* TASK TO CARRY OUT: Make a word-for-word copy of the entries below from their first line through the line with "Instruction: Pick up", and add nothing.

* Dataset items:
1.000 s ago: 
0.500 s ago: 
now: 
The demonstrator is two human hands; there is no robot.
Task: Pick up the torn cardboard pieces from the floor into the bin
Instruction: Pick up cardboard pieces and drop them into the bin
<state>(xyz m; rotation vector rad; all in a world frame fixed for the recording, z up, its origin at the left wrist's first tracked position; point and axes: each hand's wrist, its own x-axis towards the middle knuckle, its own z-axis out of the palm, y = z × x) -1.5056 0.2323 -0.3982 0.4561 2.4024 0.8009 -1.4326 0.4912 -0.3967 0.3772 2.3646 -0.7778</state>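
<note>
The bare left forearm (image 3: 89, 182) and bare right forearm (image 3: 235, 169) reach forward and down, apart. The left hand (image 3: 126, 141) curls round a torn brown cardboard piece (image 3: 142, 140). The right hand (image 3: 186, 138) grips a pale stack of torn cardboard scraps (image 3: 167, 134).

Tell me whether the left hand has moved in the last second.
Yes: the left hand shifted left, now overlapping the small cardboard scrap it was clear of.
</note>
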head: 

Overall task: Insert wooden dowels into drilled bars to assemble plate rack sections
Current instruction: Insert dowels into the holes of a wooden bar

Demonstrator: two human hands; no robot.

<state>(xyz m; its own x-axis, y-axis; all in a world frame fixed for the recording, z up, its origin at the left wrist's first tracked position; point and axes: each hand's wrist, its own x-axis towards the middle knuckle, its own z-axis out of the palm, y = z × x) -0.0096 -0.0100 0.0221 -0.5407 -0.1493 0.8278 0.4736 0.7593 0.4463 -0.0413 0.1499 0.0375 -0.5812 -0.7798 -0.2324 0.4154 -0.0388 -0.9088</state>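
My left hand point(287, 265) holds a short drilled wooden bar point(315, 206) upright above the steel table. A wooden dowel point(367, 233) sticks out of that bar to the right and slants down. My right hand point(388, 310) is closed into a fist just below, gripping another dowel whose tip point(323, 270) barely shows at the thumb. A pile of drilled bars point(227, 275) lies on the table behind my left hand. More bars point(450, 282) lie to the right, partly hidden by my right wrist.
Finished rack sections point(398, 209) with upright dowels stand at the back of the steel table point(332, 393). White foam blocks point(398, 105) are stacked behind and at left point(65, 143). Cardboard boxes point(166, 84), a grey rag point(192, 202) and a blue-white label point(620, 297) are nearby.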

* ANSWER FOR THE TASK:
1.000 s ago: 
0.500 s ago: 
now: 
The demonstrator is two human hands; there is no robot.
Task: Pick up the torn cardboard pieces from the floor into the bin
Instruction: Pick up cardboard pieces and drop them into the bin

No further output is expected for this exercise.